From the data that follows, report how many lines hold the string "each", giving only the number.

(Records contained in a dataset)
━━━
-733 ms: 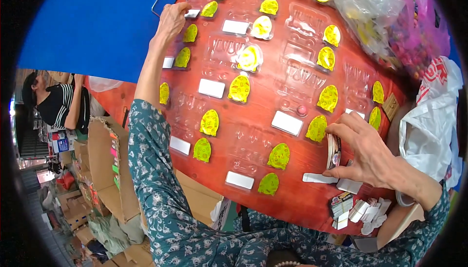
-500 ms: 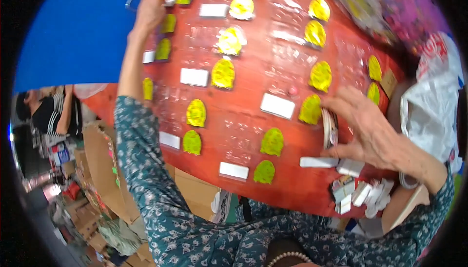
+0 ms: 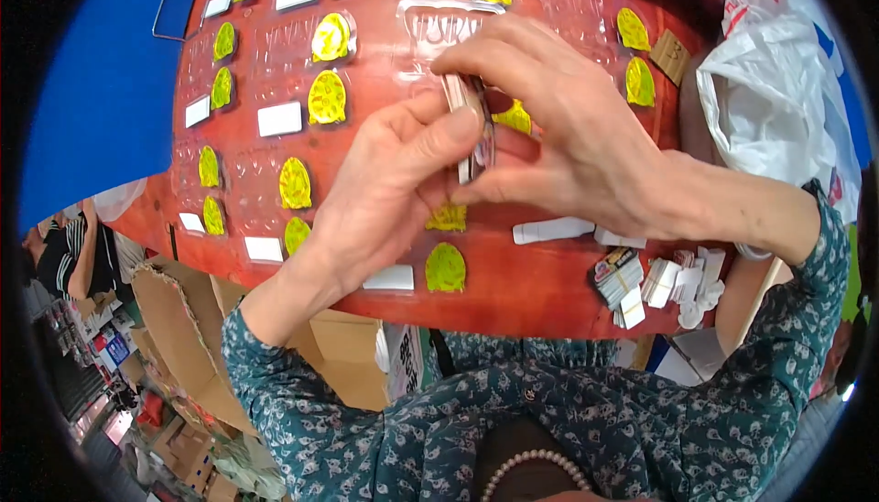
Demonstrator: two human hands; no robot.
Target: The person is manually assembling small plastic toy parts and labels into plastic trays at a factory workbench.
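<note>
Both hands meet over a red table (image 3: 540, 291). My right hand (image 3: 568, 136) grips a small stack of white cards (image 3: 472, 126), held on edge. My left hand (image 3: 394, 181) pinches the same stack from the left, thumb against it. Clear plastic blister trays (image 3: 275, 53) cover the red surface, with yellow-green oval pieces (image 3: 328, 97) and white rectangular cards (image 3: 279, 119) set in their pockets. One yellow-green piece (image 3: 446, 268) lies just below my hands.
Bundles of cards (image 3: 659, 282) lie at the table's near right edge. A white plastic bag (image 3: 778, 90) sits at the right. Open cardboard boxes (image 3: 174, 319) stand on the floor at lower left, and another person (image 3: 69, 259) sits at far left.
My left hand has come back from the far left of the trays to the card stack. My right hand has lifted the stack up toward the middle. The view has tilted closer.
</note>
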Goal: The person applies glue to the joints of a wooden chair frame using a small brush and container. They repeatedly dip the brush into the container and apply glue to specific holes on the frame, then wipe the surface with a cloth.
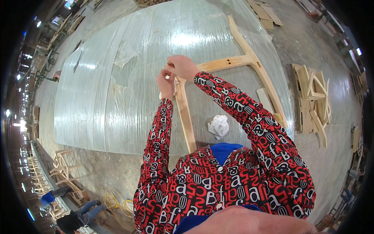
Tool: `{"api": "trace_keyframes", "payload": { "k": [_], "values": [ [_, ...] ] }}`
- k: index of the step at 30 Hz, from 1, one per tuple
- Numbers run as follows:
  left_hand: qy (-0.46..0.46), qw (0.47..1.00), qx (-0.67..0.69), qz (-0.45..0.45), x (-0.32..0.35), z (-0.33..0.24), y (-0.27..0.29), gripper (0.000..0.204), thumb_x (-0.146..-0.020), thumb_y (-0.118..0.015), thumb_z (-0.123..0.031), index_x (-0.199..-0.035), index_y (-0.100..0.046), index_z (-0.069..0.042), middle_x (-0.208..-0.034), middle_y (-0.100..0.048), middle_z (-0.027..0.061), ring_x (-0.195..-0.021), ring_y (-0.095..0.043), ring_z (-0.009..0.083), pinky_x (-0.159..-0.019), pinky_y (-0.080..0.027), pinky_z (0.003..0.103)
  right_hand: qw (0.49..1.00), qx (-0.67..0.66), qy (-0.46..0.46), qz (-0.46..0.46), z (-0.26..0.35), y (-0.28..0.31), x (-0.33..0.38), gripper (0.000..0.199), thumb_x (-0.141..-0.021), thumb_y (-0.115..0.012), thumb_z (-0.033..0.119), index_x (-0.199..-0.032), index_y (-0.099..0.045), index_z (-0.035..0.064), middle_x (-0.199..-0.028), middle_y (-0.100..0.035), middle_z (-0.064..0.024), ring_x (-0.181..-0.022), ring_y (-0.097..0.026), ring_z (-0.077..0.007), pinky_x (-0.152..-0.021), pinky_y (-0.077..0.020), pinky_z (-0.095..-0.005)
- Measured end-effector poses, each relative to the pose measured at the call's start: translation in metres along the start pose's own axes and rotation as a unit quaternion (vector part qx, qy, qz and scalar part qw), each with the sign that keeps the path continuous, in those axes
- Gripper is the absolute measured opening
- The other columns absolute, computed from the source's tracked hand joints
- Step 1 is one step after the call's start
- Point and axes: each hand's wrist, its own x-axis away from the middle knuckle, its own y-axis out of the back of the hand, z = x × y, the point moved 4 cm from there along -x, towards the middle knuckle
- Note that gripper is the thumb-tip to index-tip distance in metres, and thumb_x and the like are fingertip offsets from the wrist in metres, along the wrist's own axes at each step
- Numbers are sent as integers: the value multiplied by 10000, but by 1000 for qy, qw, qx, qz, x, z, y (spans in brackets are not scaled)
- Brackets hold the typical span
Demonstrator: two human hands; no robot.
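Note:
An H-shaped pale wooden chair frame (224,63) lies on a table wrapped in clear plastic film (117,101). My left hand (166,85) is closed at its left upright, around what looks like a white cloth (167,77); bits of white show between the fingers and beside the palm. Right above it, my right hand (182,66) is closed, its fingertips meeting the left hand's near the end of the crossbar. What the right fingers pinch, if anything, is hidden. Between the uprights, closer to me, sits a crumpled white cloth (219,126).
A pale flat block (265,100) lies by the right upright, with a small yellowish object (279,117) near its lower end. Wooden frame parts (313,91) are stacked on cardboard to the right. At lower left are a chair frame (64,167), a yellow hose (117,202) and two people.

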Motion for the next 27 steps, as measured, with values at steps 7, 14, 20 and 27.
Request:
{"api": "trace_keyframes", "payload": {
  "k": [7, 14, 20, 27],
  "values": [
    [14, 990, 130, 62, -1, 10, 4, 249, -827, -698, -145, -970, -558, 4, -881, -616, 81, -802, -591, 180, -720, -456, 303, 986, -164, 6, 25, -2, -2, -3, 224, -807, -614, 245, -846, -626, 24, -819, -623, -162, -801, -616, -313, -703, -485, -368],
    [-3, 999, 13, -30, 5, -3, 9, 228, -835, -693, -140, -972, -573, -2, -849, -605, 62, -793, -583, 164, -715, -454, 292, 999, -37, -1, -29, 12, -1, -2, 256, -804, -611, 280, -775, -582, 27, -761, -600, -143, -738, -597, -311, -646, -463, -405],
    [-33, 999, 19, -9, -4, -11, 10, 189, -835, -690, -143, -923, -612, 5, -834, -631, 62, -794, -580, 163, -703, -461, 304, 997, -78, 14, -26, 1, 1, -3, 245, -800, -618, 270, -773, -569, 32, -743, -598, -138, -718, -592, -309, -629, -456, -409],
    [46, 989, 83, 111, -6, 11, 14, 299, -877, -645, -247, -1069, -623, -19, -1002, -651, 116, -939, -599, 201, -836, -456, 330, 996, -81, 21, 11, -4, 0, -3, 198, -812, -593, 216, -803, -556, 22, -742, -601, -130, -724, -594, -306, -637, -468, -399]
  ]
}}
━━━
Task result: 3